Exercise objective - Please reproduce all of the listing below exactly and drop its images.

····················

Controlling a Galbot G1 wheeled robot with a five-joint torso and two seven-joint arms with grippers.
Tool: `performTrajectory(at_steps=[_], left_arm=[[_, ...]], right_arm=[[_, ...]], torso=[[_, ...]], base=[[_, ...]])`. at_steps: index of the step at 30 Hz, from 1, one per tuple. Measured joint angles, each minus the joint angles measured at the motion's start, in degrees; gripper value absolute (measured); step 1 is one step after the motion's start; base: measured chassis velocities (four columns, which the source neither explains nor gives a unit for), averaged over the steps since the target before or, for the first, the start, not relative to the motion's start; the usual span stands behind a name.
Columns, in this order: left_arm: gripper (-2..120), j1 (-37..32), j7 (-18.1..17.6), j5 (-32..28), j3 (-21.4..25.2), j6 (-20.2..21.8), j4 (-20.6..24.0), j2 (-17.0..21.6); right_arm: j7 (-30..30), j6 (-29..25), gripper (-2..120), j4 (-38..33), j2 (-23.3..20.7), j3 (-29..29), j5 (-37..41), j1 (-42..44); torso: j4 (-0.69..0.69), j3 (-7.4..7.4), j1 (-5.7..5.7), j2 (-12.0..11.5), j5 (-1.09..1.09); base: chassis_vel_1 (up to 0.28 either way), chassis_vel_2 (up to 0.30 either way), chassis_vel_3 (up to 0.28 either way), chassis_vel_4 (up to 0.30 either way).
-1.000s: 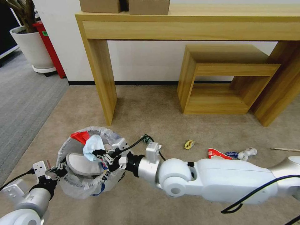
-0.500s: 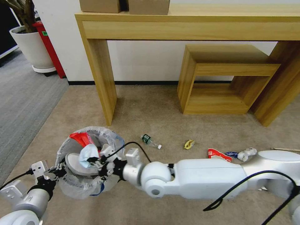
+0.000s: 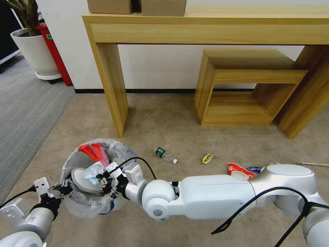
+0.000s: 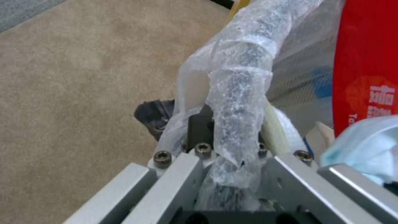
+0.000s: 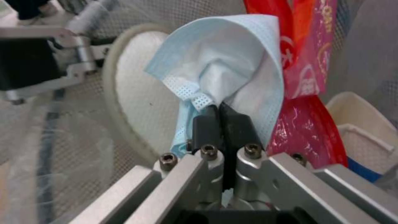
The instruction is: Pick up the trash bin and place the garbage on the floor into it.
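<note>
Head view: trash bin (image 3: 89,205) on beige floor (image 3: 164,123), left gripper (image 3: 65,188) clamped on its near rim. Right gripper (image 3: 102,176) inside the bin, pinched on a blue face mask (image 3: 92,170). Bottle (image 3: 163,155) and wrappers lie loose beyond.

Left wrist view: bag-wrapped rim (image 4: 238,93) between the jaws; thin film, likely slippery, so grip the rim itself.

Right wrist view: mask (image 5: 224,68) soft, light, floppy; slipper (image 5: 141,102) beneath. Bin bottom hidden.
</note>
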State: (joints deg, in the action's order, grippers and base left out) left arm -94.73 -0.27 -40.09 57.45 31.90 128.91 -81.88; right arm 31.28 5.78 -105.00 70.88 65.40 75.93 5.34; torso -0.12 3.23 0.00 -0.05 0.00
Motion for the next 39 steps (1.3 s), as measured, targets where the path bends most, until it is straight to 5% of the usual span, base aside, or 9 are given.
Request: performTrajectory(at_steps=[6, 31, 39], left_arm=[[1, 0.01, 0.05, 0.17, -0.3, 0.0, 0.0, 0.01], [1, 0.77, -0.17, 0.38, -0.53, 0.23, -0.9, -0.09], [1, 0.99, -0.23, 0.37, -0.58, 0.26, -1.47, -0.13]], right_arm=[[2.06, 0.77, 2, 0.52, 1.0, -0.54, 0.09, 0.81], [1.31, 0.77, 95, -6.93, -5.19, -1.53, -1.3, -0.11], [0.76, 0.2, 100, -8.63, -6.31, -1.31, -1.34, -0.44]], torso=[[0.0, 0.0, 0.0, 0.0, 0.0], [0.0, 0.0, 0.0, 0.0, 0.01], [0.0, 0.0, 0.0, 0.0, 0.01]], base=[[0.0, 0.0, 0.0, 0.0], [0.0, 0.0, 0.0, 0.0], [0.0, 0.0, 0.0, 0.0]])
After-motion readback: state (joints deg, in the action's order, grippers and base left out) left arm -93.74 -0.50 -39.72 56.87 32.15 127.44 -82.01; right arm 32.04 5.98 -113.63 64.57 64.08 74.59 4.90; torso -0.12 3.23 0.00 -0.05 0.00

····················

Written reply -
Controlling a Galbot G1 wheeled robot with a five-joint torso and two seven-joint arms with grippers.
Tool: `performTrajectory(at_steps=[_], left_arm=[[_, ...]], right_arm=[[_, ...]], torso=[[_, ...]], base=[[_, ...]])`. at_steps: index of the step at 30 Hz, from 1, one per tuple. Measured joint angles, each minus the joint angles measured at the motion's start, in degrees; gripper value absolute (measured); step 1 is one step after the motion's start; base: measured chassis velocities (four columns, which the source neither explains nor gives a unit for), averaged over the steps since the target before or, for the first, the start, not relative to the motion's start; the usual span stands behind a name.
Columns, in this order: left_arm: gripper (-2..120), j1 (-37..32), j7 (-18.1..17.6), j5 (-32..28), j3 (-21.4..25.2), j6 (-20.2..21.8), j4 (-20.6..24.0), j2 (-17.0..21.6); right_arm: j7 (-30..30), j6 (-29..25), gripper (-2..120), j4 (-38..33), j2 (-23.3..20.7), j3 (-29..29), j5 (-37..41), j1 (-42..44); torso: j4 (-0.69..0.69), j3 (-7.4..7.4), j1 (-5.7..5.7), j2 (-12.0..11.5), j5 (-1.09..1.09); base: chassis_vel_1 (up to 0.28 either way), chassis_vel_2 (up to 0.30 either way), chassis_vel_3 (up to 0.28 either way), chassis_vel_4 (up to 0.30 either way).
-1.000s: 
-0.500s: 
+0.000s: 
+0.000s: 
+0.000s: 
The instruction is: Pick up the trash bin and place the garbage on the floor into it.
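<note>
Head view: trash bin (image 3: 89,205) on beige floor (image 3: 164,123), left gripper (image 3: 65,188) clamped on its near rim. Right gripper (image 3: 102,176) inside the bin, pinched on a blue face mask (image 3: 92,170). Bottle (image 3: 163,155) and wrappers lie loose beyond.

Left wrist view: bag-wrapped rim (image 4: 238,93) between the jaws; thin film, likely slippery, so grip the rim itself.

Right wrist view: mask (image 5: 224,68) soft, light, floppy; slipper (image 5: 141,102) beneath. Bin bottom hidden.
</note>
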State: (joints deg, in the action's order, grippers and base left out) left arm -94.73 -0.27 -40.09 57.45 31.90 128.91 -81.88; right arm 31.28 5.78 -105.00 70.88 65.40 75.93 5.34; torso -0.12 3.23 0.00 -0.05 0.00
Motion for the next 39 steps (1.3 s), as measured, targets where the path bends most, until it is straight to 5% of the usual span, base aside, or 9 are given.
Request: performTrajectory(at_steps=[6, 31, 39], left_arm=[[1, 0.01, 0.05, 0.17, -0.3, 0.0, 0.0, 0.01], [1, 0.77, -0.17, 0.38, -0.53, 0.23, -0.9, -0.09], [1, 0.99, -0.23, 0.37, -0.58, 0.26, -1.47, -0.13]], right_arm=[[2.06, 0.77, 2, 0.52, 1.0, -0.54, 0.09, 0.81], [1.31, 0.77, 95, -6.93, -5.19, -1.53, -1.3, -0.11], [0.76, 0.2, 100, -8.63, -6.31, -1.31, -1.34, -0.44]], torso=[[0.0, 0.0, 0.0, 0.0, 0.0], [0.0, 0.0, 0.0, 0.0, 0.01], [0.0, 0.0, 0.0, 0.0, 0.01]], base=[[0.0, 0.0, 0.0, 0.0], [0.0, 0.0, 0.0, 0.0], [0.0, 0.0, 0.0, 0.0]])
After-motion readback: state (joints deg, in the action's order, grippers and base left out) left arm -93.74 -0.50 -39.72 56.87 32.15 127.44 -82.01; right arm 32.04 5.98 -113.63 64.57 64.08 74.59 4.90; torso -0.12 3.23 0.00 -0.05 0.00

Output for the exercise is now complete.